Rey is the second film from Niles Atallah, who lives and works in Santiago, Chile and holds duel US-Chilean citizenship.
The film, produced by Diluvio in Chile and Lucie Kalmar of Mômerade in France, tells the story of Orélie-Antoine de Tounens, an eccentric French explorer and lawyer who was proclaimed, or proclaimed himself “King of Araucanía and Patagonia” in the 19th century. There were coproduction partners in Germany (unafilm), the Netherlands (Circe Films) and Qatar (Doha Film Institute).
We spoke to the director ahead of the film’s screening at Rotterdam.
How did you get into filmmaking?
It was a natural progression from painting, photography and music. When I was studying Art and working in a variety of disciplines I found myself moving into territory that combined sound design and image work on a more narrative level. I realized then that I was trying to make films.
What was your inspiration for making Rey?
The trigger was the story of Orélie-Antoine de Tounens and how he came to be known as the King of Araucania and Patagonia. But the main source of inspiration really came from everything we don´t know about him, the holes in the historical record. This fascinated me and opened many doors. Instead of simply encountering “what happened” I found contradictions and assumptions, theories that were presented as facts. I found that the elements of history themselves are volatile and changing. They are in constant movement and our conclusions are built upon this decaying edifice of relics. I´ve tried to make a film that provokes an analogous experience for the audience.

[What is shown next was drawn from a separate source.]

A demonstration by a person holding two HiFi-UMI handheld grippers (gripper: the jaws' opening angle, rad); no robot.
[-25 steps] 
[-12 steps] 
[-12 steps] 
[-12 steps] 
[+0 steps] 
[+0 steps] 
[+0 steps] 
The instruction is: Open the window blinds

Was this projects developed through any labs (for example Torino Film Lab)?
Yes, the script was developed over years and participated in the Binger Writer’s Lab, Torino Filmlab Script and Pitch and Framework.
How do you think the film diverts from your previous work?
Rey is like a monster, a Frankenstein of bits and pieces of collected and treated materials. Some of them buried and unearthed, some filmed on various formats over and over again, there is layer upon layer of image and sound, as well as narrative layers. My previous feature film Lucía was the opposite, an exploration in austerity and latent energies that never manifested to the surface. But they are two sides to the same coin, both are portraits.
What was the biggest challenge when working on the film?
Maybe it was just keeping my sanity, staying on track over seven years of intensive work. I´ve never spent so long working on one single project and it took over a lot of my life. All in all it was a wonderful experience but also very hard, gruelling in many ways and it consumed so much of my energy. I had many ups and downs but it seems I´ve made it through. Thanks to my family and those who’ve supported the project. It would have been impossible without them.
What are you working on next?
I´m preparing an installation that draws from the process of creating Rey, mainly the burials and un-earthings of celluloid. I´m also working on another film, the tentative title is Lazarus. We’ll see what happens, there’s no script for the moment, I´m creating the film as I shoot and edit, scene by scene.